= Exercise brief =
Below are some records; output exactly the lines from the line with "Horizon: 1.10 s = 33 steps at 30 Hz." to the line with "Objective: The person", both ends kept, and nothing more.
───── Exercise input
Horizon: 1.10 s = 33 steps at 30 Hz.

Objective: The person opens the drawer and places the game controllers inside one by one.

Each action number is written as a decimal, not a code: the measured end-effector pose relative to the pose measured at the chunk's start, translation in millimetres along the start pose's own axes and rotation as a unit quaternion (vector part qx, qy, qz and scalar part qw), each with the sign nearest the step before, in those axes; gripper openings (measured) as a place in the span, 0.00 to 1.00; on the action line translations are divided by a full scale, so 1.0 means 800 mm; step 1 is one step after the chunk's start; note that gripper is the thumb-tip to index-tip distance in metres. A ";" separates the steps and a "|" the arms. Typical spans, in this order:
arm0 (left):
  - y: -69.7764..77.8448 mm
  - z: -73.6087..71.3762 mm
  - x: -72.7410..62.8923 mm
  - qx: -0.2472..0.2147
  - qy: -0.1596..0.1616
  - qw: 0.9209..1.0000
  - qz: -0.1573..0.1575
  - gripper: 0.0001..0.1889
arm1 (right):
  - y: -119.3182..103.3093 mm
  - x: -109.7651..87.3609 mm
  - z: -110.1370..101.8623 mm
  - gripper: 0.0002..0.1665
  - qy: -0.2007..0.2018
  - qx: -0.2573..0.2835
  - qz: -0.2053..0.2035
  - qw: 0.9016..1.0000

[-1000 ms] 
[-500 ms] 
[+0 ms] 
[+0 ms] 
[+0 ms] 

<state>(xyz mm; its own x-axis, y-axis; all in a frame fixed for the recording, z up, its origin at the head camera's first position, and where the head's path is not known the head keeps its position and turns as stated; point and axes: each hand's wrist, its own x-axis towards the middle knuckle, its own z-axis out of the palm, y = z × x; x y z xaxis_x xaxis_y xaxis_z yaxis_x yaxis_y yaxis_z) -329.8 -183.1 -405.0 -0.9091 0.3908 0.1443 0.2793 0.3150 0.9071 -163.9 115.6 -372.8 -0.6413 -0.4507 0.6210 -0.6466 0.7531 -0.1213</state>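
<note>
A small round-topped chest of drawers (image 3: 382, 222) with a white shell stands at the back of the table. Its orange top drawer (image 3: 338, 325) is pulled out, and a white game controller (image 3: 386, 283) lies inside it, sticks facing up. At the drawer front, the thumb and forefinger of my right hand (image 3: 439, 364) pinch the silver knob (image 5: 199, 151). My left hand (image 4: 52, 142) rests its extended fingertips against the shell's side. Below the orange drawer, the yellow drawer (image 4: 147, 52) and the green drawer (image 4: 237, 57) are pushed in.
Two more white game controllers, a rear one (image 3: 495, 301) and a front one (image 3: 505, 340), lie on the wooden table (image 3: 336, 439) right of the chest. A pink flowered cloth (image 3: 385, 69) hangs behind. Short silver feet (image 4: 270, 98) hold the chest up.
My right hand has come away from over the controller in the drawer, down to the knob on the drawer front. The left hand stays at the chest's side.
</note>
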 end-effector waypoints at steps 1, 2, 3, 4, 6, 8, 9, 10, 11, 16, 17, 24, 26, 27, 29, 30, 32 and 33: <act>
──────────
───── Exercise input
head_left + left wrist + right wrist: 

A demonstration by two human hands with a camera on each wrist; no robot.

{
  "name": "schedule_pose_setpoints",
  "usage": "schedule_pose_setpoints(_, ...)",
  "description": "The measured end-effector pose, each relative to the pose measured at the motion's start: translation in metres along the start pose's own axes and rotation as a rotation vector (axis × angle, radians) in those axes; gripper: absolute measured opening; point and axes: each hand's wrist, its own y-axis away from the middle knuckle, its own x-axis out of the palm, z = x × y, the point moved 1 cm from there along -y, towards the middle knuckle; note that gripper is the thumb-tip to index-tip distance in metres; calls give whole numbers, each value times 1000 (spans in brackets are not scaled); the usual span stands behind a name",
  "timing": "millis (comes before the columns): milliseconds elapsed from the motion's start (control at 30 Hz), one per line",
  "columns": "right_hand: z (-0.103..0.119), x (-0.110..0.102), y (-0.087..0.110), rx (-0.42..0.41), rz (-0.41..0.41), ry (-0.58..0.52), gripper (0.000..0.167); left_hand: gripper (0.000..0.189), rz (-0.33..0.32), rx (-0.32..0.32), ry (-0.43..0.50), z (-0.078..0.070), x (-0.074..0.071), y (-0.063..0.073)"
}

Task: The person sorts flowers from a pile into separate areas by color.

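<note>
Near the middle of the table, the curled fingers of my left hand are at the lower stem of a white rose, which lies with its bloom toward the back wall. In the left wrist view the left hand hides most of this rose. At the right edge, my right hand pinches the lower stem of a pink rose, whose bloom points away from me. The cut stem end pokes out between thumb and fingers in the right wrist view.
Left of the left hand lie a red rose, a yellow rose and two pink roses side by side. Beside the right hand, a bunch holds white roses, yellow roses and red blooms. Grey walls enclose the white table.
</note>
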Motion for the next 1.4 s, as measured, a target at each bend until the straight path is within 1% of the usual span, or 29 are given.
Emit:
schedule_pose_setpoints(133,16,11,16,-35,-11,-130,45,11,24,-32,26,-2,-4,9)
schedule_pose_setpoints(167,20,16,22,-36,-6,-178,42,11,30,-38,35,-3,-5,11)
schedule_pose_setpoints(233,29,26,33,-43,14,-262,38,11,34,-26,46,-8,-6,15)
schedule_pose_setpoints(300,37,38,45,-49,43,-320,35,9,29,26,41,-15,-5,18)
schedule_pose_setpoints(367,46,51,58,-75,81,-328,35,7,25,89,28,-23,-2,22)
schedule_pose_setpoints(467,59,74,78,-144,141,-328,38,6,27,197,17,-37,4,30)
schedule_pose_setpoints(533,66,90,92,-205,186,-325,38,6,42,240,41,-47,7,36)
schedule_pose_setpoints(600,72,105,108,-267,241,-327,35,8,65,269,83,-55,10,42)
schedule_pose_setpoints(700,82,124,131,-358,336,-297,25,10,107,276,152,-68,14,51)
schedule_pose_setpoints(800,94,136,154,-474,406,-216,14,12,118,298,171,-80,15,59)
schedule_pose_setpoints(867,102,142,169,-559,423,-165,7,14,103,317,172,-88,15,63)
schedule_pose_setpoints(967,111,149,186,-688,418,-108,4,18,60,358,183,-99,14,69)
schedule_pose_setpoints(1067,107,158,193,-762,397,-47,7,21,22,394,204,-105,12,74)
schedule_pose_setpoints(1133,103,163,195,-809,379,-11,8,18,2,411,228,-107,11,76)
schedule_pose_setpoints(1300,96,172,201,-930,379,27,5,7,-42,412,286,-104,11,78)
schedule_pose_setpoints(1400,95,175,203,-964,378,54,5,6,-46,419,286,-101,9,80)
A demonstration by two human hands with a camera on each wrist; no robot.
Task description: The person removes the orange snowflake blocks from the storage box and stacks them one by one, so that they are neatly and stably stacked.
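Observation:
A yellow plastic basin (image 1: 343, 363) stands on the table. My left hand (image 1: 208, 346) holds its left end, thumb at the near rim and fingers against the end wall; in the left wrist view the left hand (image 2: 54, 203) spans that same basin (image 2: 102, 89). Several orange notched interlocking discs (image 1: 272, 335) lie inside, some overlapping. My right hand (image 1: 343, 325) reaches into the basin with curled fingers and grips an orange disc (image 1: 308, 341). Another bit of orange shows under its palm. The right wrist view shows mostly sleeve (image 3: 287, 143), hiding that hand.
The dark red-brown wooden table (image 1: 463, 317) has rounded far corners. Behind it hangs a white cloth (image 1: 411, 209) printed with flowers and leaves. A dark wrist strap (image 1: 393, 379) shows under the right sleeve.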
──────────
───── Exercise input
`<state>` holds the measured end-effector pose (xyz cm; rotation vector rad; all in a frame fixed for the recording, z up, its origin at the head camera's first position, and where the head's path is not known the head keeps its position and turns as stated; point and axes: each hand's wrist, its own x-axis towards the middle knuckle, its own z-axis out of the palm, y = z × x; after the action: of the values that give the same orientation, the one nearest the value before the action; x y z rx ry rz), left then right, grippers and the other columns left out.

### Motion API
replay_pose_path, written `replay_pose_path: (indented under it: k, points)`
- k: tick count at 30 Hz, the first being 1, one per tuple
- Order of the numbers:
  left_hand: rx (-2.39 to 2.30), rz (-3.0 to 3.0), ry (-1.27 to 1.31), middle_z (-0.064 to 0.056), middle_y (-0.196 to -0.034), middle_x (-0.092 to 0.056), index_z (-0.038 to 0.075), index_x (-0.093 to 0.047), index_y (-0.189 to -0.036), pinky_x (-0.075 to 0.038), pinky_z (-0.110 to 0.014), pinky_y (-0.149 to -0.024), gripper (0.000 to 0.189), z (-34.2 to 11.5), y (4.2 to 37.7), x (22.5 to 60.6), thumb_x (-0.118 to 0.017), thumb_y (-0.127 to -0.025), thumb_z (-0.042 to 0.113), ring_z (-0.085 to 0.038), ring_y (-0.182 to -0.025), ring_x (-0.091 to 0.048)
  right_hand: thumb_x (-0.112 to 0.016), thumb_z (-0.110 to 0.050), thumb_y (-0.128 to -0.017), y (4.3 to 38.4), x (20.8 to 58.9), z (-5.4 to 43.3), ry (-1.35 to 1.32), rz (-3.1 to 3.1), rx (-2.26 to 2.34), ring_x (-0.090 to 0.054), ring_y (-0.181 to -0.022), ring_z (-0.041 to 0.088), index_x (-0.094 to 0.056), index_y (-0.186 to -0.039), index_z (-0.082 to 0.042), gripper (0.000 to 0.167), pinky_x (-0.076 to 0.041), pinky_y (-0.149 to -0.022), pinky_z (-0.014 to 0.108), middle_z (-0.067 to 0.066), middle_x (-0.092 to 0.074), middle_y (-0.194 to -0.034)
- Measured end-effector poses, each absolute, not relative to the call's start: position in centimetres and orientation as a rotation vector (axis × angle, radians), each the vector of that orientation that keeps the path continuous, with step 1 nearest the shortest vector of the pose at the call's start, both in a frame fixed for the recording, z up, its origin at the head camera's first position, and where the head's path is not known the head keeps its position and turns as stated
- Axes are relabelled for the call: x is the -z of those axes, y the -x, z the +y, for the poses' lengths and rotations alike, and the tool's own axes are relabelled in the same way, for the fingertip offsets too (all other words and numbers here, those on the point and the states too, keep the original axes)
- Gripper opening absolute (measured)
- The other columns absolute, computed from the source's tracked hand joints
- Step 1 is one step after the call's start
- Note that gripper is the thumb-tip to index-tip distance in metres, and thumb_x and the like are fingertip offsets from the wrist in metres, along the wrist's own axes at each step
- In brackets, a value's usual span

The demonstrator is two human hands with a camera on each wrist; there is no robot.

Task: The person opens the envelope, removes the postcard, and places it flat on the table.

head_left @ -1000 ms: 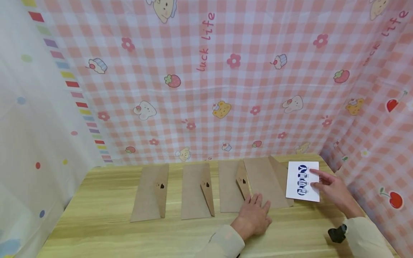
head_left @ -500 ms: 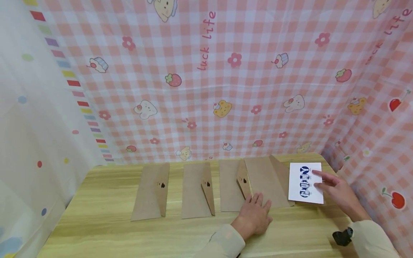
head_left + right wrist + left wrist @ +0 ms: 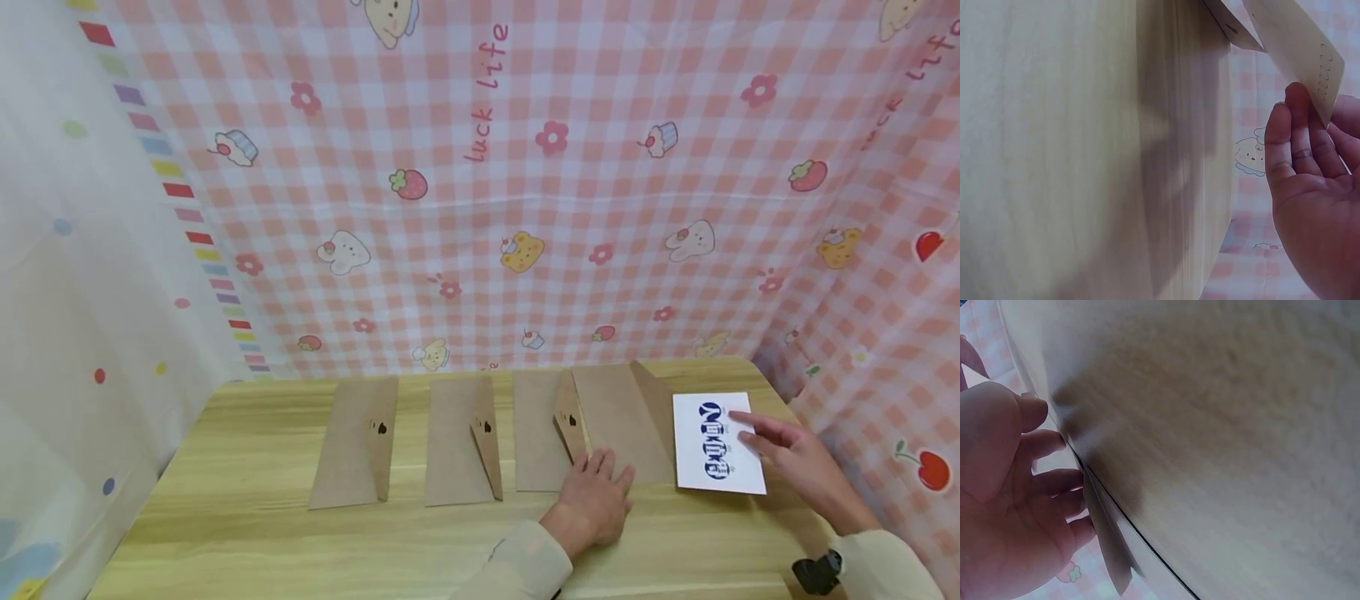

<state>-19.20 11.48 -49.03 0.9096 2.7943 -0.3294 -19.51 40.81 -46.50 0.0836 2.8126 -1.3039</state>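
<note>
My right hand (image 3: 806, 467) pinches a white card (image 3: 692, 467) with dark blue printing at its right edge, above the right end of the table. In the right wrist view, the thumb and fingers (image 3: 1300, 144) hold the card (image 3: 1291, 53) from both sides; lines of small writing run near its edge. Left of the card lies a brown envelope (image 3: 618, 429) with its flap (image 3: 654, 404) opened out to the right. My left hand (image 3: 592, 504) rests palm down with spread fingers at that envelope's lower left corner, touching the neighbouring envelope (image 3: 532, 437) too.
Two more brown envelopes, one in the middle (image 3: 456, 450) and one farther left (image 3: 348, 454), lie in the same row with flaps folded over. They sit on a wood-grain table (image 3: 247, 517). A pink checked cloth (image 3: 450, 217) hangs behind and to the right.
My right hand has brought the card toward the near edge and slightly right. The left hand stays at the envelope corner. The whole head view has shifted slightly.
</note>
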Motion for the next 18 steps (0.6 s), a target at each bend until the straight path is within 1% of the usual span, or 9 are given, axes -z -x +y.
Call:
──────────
= Completed task =
Horizon: 1.10 s = 33 steps at 30 Hz.

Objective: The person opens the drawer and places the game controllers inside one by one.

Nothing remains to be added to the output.